The renovation included expanding the size of each of the unit's 14 patient rooms by nearly 40 square feet, adding natural light to family/gathering spaces and creating nature views and outdoor space with the addition of a patio overlooking the nearby prairie. New amenities include a luxury shower room, refrigerators in each patient room and WIFI access. Overall the project added 400 square feet to the three year-old hospice unit, bringing the total space to 13,400 square feet. Construction was managed by C.G. Schmidt.
population dips slightly
Thiensville — The Thiensville Village Board on Monday approved the Wisconsin Department of Administration's estimated population figure of 3,223 for 2013.
The number represents a slight decrease from prior years. In the official 2010 Census, 3,235 people were recorded as having lived in the village.
A year ago, the village attempted unsuccessfully to challenge the DOA. The state agency reported 3,228 people lived in Thiensville, but village officials asked for the number to be reconsidered since there were a number of families moving into the community.
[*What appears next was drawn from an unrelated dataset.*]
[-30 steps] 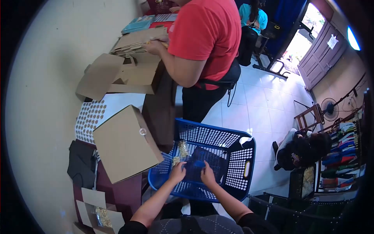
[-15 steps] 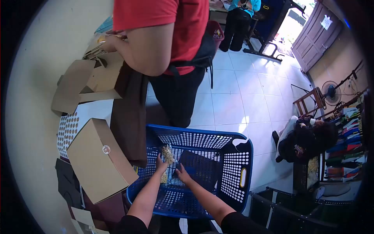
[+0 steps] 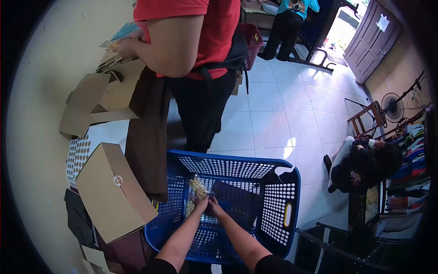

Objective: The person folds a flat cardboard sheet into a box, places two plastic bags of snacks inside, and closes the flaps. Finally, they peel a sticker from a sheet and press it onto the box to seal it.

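Observation:
Inside the blue laundry-style basket (image 3: 223, 158), my left hand (image 3: 200, 202) is closed on a clear plastic bag of pale snack pieces (image 3: 197, 186). My right hand (image 3: 216, 208) is right beside it, its fingers closed at the near end of the same bag; the exact grip is partly hidden. More pale pieces in clear plastic (image 3: 189, 208) lie lower down, left of my left hand. A dark flat sheet or panel (image 3: 237, 201) covers part of the basket floor to the right of my hands.
A closed cardboard box (image 3: 114, 192) with a round sticker and an open box (image 3: 121, 98) sit on the table at left. Close ahead stands a person in a red shirt (image 3: 182, 41). Another person (image 3: 365, 162) sits at right. Dark cases (image 3: 337, 249) lie right of the basket.
My right hand has come over to my left hand, and both are now together at the bag. The view has shifted slightly. The person in red has lowered an arm a little.

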A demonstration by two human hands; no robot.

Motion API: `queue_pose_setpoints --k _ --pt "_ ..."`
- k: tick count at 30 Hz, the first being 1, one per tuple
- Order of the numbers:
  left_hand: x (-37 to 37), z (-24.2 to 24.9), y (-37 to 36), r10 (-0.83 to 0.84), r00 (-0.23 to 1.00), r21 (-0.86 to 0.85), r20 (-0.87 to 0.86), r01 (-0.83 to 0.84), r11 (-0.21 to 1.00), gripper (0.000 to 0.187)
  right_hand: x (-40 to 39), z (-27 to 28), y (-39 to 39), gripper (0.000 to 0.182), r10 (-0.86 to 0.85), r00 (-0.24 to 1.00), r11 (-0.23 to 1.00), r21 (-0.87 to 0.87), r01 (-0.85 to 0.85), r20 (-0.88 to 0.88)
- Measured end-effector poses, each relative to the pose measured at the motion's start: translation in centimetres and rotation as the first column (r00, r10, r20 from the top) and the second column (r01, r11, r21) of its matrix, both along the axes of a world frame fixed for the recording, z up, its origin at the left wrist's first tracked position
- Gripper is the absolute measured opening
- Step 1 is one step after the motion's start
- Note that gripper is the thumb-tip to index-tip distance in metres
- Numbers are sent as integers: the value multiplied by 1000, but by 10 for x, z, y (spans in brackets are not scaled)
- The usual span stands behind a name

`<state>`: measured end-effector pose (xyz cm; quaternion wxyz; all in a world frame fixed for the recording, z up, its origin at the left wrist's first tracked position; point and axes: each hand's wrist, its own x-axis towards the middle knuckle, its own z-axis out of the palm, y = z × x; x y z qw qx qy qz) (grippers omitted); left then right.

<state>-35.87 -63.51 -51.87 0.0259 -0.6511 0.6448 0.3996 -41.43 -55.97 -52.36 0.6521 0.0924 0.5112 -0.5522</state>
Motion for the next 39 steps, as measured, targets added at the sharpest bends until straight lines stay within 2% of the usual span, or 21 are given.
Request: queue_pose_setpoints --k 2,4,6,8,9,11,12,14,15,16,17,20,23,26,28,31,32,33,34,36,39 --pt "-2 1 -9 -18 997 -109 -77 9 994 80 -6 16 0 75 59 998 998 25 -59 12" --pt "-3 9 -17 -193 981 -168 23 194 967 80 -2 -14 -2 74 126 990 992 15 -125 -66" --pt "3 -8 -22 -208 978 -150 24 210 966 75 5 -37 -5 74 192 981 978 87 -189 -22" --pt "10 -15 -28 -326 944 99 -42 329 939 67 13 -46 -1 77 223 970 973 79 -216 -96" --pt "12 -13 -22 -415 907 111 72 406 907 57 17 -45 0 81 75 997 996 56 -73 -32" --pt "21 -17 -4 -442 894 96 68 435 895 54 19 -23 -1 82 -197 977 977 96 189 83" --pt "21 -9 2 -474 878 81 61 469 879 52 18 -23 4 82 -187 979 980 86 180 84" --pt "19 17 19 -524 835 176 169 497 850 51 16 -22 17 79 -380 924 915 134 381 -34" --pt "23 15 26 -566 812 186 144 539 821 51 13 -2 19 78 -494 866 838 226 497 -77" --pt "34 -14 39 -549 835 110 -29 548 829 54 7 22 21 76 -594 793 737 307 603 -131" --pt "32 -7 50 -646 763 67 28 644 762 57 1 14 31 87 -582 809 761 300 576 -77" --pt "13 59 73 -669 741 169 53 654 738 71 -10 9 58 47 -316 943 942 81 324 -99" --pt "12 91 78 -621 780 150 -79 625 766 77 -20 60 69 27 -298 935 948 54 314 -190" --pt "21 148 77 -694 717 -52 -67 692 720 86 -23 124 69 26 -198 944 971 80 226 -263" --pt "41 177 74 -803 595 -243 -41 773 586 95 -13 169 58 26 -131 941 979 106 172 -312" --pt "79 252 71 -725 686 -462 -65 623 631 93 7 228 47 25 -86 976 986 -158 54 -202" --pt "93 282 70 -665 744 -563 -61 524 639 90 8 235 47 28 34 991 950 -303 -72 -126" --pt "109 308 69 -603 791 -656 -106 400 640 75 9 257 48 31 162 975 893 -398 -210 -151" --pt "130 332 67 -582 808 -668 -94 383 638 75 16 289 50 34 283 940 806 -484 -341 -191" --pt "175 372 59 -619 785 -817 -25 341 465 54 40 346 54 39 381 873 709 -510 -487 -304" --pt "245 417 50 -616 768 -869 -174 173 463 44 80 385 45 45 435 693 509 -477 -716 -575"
Village to discuss handling
library's financial reporting
Thiensville — The Thiensville Village Board is expected to discuss a proposal to oversee financial reporting at the Frank L. Weyenberg Library at an upcoming Committee of the Whole meeting.
The village has recently been approached about handling the administrative task on behalf of the Library Board overseeing the Mequon-based Weyenberg facility, which serves Mequon and Thiensville residents.
Board members had varied viewpoints during a brief discussion at a meeting Monday. Many had concerns a community the size of Thiensville, with limited staffing, would be able to handle the task.